Despite it being one of the most common sayings in real estate, investors still miss the significance of this first and most important step. Making your money when you buy simply means buying “right.”
The current bull market makes us all look like geniuses, but as Warren Buffett is quoted as saying, “Only when the tide goes out do you discover who’s been swimming naked.” When the market changes, we will find out who bought wrong. Let’s examine the main principles of purchasing Class B and C multifamily apartment communities the right way.
Forget The Cap Rate And Focus On Rents
Cap rates are only important when you sell, and everyone operates their properties differently, so you shouldn’t rely on the seller’s operating expenses. Rental rates should be the most important component you look at before you buy. Do your market research, analysis and old-fashioned reconnaissance to determine your conservative and most likely rental rate projections.
Your most likely scenario should be your value-add projected rents after you update the units, add new amenities and improve the property. These rental rates should be your goal, and the investment should achieve your required internal rate of return (IRR) and cash-on-cash return (CCR). If you have investors, always underpromise and overdeliver. Your most likely rents should be very realistic and achievable, but you should also have an aggressive model that shows the potential best-case upside if you knock your rents out of the park.
Your conservative rental rate projections should be your worst-case scenario and based on a market correction or recession. In some cases, your conservative rents will be less than what the property is achieving right now. The property should have positive cash flow even with higher-than-normal vacancy, operating expenses and a 100% reassessment of the real estate taxes. If your analysis presents negative cash flow, then you are either paying too much, overleveraging (placing too much debt) or being too conservative and need to reconsider your conservative rents and expenses. It is your job as the real estate investor to perform a thorough feasibility review of the investment and determine if the property will cash flow.

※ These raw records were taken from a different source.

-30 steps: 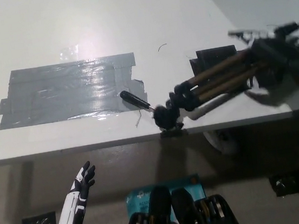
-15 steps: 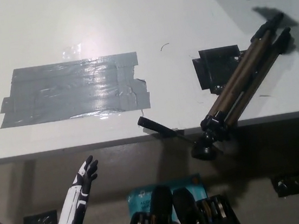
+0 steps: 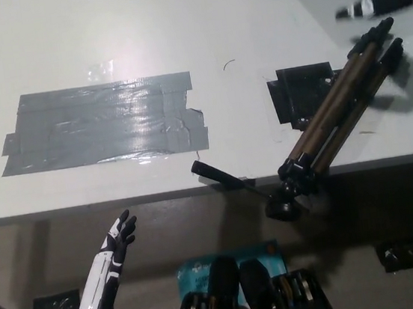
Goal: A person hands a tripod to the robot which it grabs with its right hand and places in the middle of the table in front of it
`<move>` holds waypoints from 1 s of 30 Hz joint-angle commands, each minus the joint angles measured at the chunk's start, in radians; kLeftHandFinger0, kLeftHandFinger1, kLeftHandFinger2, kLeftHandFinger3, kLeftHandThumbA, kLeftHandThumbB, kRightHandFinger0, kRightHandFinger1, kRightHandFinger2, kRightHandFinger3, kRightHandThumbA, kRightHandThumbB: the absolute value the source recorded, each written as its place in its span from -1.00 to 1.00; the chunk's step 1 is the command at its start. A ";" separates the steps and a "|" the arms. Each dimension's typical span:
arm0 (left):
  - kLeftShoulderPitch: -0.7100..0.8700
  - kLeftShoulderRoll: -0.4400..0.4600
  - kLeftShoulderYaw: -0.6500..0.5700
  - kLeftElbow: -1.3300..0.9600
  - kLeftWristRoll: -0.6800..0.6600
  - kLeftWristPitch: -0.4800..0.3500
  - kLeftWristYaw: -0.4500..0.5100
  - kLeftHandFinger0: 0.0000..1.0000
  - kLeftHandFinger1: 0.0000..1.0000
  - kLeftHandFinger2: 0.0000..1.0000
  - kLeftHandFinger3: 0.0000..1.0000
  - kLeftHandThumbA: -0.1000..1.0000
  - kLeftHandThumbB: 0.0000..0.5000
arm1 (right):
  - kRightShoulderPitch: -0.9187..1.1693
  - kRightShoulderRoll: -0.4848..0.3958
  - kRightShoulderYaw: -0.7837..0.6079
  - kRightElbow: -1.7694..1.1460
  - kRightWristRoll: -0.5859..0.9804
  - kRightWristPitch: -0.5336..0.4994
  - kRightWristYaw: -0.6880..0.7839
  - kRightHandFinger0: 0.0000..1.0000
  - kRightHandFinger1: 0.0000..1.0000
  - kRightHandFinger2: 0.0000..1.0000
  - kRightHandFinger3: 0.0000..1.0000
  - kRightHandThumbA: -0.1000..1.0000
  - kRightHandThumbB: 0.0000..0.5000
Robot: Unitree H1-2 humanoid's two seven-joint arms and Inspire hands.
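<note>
Tripod (image 3: 336, 104): one item, lying on the bench (image 3: 175, 22), right-hand portion, near the front edge.

Change since earlier: a second ago it was held off the surface at the far right in a black hand, legs toward 3 o'clock. Half a second ago it already lay as it lies now, with no shift in place or angle since. The right hand (image 3: 380, 1) has dropped from the top corner to a spot nearer the leg tips.

Condition and look: legs folded together into one bundle, brownish tubes with black joints and black feet. Black head at the lower end. A slim black pan handle runs off from the head toward 10 o'clock and ends in a thicker grip.

Lie: flat, on a diagonal. Feet point to 1 o'clock, head to 7 o'clock. The head overhangs the front edge of the bench, and the legs rest on the top. Just beside the legs, on their 10 o'clock side, is a black tape patch (image 3: 300, 90). A large grey tape patch (image 3: 101, 122) lies well apart at 9 o'clock.

Right hand: dark, blurred shape at the upper right edge of view, just beyond the feet at 1 o'clock, not touching the tripod. How far open it is I cannot tell.

Left hand (image 3: 116, 245): white, resting below the front edge at 7 o'clock of the view. Its fingers are spread and it holds nothing, well apart from the tripod.
</note>
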 commanded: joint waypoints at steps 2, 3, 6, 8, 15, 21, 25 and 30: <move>-0.043 0.022 -0.002 -0.017 -0.001 -0.048 -0.015 1.00 1.00 1.00 1.00 1.00 -0.10 | 0.514 0.160 -0.146 -0.938 0.252 -0.004 -0.166 1.00 1.00 1.00 1.00 1.00 0.63; -0.037 0.023 -0.002 -0.018 0.001 -0.048 -0.014 1.00 1.00 1.00 1.00 1.00 -0.09 | 0.576 0.193 -0.127 -0.940 0.235 -0.061 -0.189 1.00 1.00 1.00 1.00 1.00 0.67; -0.027 0.022 -0.004 -0.017 0.001 -0.048 -0.015 1.00 1.00 1.00 1.00 1.00 -0.05 | 0.652 0.230 -0.115 -0.928 0.208 -0.125 -0.210 1.00 1.00 1.00 1.00 1.00 0.64; -0.017 0.020 -0.004 -0.017 -0.003 -0.048 -0.016 1.00 1.00 1.00 1.00 1.00 -0.05 | 0.766 0.313 -0.110 -0.880 0.177 -0.216 -0.259 1.00 1.00 1.00 1.00 1.00 0.61; 0.010 0.019 -0.015 -0.022 0.001 -0.048 -0.016 1.00 1.00 1.00 1.00 1.00 -0.11 | 0.864 0.395 -0.093 -0.726 0.097 -0.395 -0.295 1.00 1.00 1.00 1.00 1.00 0.37; 0.022 0.017 -0.014 -0.020 0.002 -0.048 -0.014 1.00 1.00 1.00 1.00 1.00 0.00 | 0.866 0.431 -0.065 -0.656 0.060 -0.437 -0.289 1.00 1.00 1.00 1.00 1.00 0.37; 0.020 0.019 -0.016 -0.019 0.006 -0.048 -0.011 1.00 1.00 1.00 1.00 1.00 0.00 | 0.865 0.446 -0.057 -0.596 0.040 -0.465 -0.297 1.00 1.00 1.00 1.00 1.00 0.35; 0.033 0.015 -0.023 -0.020 0.001 -0.048 -0.015 1.00 1.00 1.00 1.00 1.00 -0.05 | 0.860 0.461 -0.058 -0.418 0.052 -0.481 -0.317 1.00 1.00 1.00 1.00 1.00 0.33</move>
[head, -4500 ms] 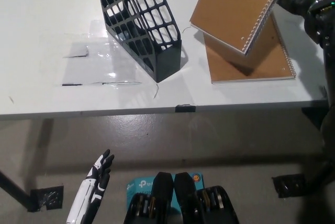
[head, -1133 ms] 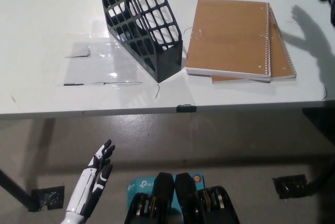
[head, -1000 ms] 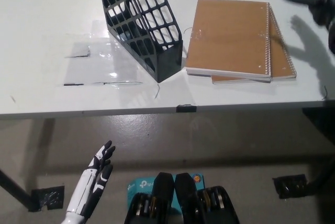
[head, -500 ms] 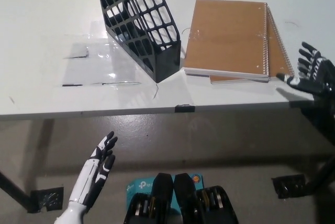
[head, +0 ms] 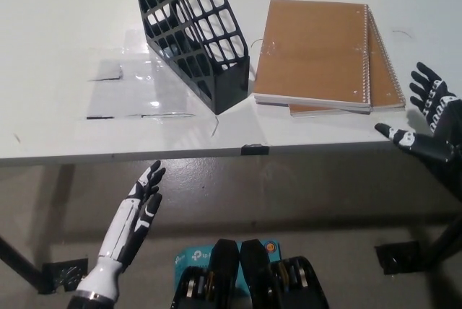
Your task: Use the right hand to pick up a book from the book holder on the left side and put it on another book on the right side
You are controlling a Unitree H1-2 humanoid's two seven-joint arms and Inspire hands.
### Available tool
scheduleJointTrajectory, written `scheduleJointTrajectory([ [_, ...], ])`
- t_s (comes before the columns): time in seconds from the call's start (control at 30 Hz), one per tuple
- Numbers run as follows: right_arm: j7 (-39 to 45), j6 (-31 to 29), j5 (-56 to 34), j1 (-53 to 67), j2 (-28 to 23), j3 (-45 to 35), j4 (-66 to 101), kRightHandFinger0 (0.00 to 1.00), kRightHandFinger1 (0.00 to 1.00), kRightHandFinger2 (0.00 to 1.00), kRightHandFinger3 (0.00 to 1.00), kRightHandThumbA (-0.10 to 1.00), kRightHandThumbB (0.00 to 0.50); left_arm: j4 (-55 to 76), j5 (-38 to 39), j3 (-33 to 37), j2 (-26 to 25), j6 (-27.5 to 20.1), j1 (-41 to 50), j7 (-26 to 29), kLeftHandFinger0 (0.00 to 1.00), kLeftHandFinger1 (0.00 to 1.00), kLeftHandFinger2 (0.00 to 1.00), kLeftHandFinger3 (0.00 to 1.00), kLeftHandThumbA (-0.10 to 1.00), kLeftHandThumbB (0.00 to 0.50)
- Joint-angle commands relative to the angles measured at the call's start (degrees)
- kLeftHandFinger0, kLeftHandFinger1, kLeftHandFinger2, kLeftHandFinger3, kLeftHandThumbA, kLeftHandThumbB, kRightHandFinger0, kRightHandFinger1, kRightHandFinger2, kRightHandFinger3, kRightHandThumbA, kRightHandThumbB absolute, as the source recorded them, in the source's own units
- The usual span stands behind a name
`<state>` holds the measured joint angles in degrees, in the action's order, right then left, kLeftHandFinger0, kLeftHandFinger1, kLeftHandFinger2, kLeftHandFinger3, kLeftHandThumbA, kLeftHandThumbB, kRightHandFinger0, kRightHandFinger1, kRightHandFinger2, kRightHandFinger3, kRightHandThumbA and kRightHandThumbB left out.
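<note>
White left hand (head: 133,211): hanging low at the lower left, below the table edge and over the grey floor, fingers spread and holding nothing. Black right hand (head: 433,125): hovering at the right edge of the view, just off the near right corner of the white rectangular table (head: 58,42), fingers fanned wide apart and gripping nothing. Small black clip (head: 253,149): sitting on the near edge of the table. Clear plastic sheet (head: 133,85): lying flat on the tabletop, left of the holder. Black plastic lattice book holder (head: 191,27): standing on the table left of centre, leaning, showing no book inside. Brown spiral-bound book with kraft cover (head: 317,49): lying flat on top of a second brown spiral-bound book (head: 386,78), which is showing only along the right and near edges beneath it; the pair is resting on the right part of the table, just beside the holder's foot. The stacked books are lying to the left of the right hand and farther in, near it but not touching.
</note>
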<state>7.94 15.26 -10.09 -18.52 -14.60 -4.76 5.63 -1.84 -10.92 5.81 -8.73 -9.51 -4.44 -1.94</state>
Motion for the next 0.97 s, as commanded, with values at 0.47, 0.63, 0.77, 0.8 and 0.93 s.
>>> scheduleJointTrajectory([
  [0.47, 1.23, -17.36, 6.56, 11.07, 8.84, 9.96, 7.82, 1.0, 1.0, 1.0, 1.0, 0.87, 0.217, 4.09, 2.69, -1.15, 0.37, -1.24, -0.26, -0.28, 1.0, 1.0, 1.0, 1.0, 1.0, 0.044],
  [0.63, 1.17, -20.24, 8.19, 10.34, 8.28, 10.59, 0.11, 1.0, 1.0, 1.0, 1.0, 0.84, 0.189, 3.91, 2.26, -1.14, 0.57, -2.1, 0.78, 0.15, 1.0, 1.0, 1.0, 1.0, 1.0, 0.043],
  [0.77, 1.57, -20.3, 9.04, 10.56, 7.84, 11.07, -1.65, 1.0, 1.0, 1.0, 1.0, 0.82, 0.172, 4.08, 2.34, -1.37, 0.56, -2.5, 1.66, 0.3, 1.0, 1.0, 1.0, 1.0, 1.0, 0.044],
  [0.8, 1.72, -20.43, 9.22, 10.51, 7.73, 11.23, -2.42, 1.0, 1.0, 1.0, 1.0, 0.8, 0.168, 4.06, 2.27, -1.36, 0.53, -2.7, 1.81, 0.32, 1.0, 1.0, 1.0, 1.0, 1.0, 0.042],
  [0.93, 2.18, -19.88, 9.95, 10.63, 7.16, 11.89, -3.31, 1.0, 1.0, 1.0, 1.0, 0.81, 0.18, 4.08, 1.96, -1.38, 0.53, -2.58, 2.04, 0.43, 1.0, 1.0, 1.0, 1.0, 1.0, 0.053],
])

Insulate Your Investment from Market Changes
If your purchase price is 50% or less of replacement cost, you should be fairly well insulated. If your competition overpays for a property or builds a new property in your market, you will always have the competitive advantage of lowering your rental rates more than they can to keep your property occupied during tough times.
You must always keep sufficient cash reserves. When detailing your acquisition costs, cash reserves should be included in the total cost of the investment. During a recession, cash is king. A robust amount of liquidity will help you weather any storm and provide you with the resources needed to keep your cash flow positive.
Budget properly for capital expenses. One of the biggest mistakes investors make when buying is underestimating capital expenses and the timeline those expenses will take place in. Do your due diligence, and get accurate bids. Always add a cushion (15% to 25%) to your capital expense budget.
Do not overleverage. What I see in the current market is mind-boggling — investors are placing debt on top of debt on top of debt. The No. 1 downfall of failed real estate investors is overleveraging. Debt is essential to achieve a substantial ROI, but getting too greedy could one day put your investment in jeopardy. We were recently looking at a bridge loan for a 90-unit project we have under contract, and after conducting our analysis, we decided to go with traditional agency financing (10-year term, low rate, 70% to 75% loan-to-value). Although the ROI was greater with the bridge loan, we did not feel comfortable using bridge financing at this stage of the market cycle. A correction in the market would make you wish you had set realistic goals and placed long-term, low-interest debt on your property. Acquire properties with more equity, and keep your loan-to-value and debt-coverage ratios healthy for when the market changes.
Do Your Due Diligence
Trust, but verify. We recently sold one of our properties to an out-of-state buyer. During their inspection period, they walked maybe three units and called it a day. We could not believe it. They were passive investors and accepted the inspection without further discussion. Luckily for them, we had nothing to hide. During our inspection periods, we walk every single unit before purchasing a property, and you should absolutely do the same. If you don’t, you may end up with unwanted surprises.
Conduct a lease audit before you buy. In my experience, when reconciling the lease agreements to the rent rolls, I have always found discrepancies. This audit allows you to go back to the seller and possibly negotiate a better deal, or it justifies your purchase price.
Always perform a thorough property inspection. It’s very simple. Spend the time and resources necessary to get as much information on the property as possible. You will have an accurate budget, negotiating leverage and peace of mind. If you buy the property, you know you bought right, and if you decide to walk away, you also know you bought right because some of the best deals are the ones you walk away from.
Conclusion
Buying right is being smart. Always stick to your investment criteria. Keep your ego in check, and have a confident but humble attitude. Like I mentioned earlier, in this market everyone is a genius, and it’s easy to make money in a good market. Be a real estate investor who stands the test of time, buys investments the right way and makes money whether the market is going up, down or sideways.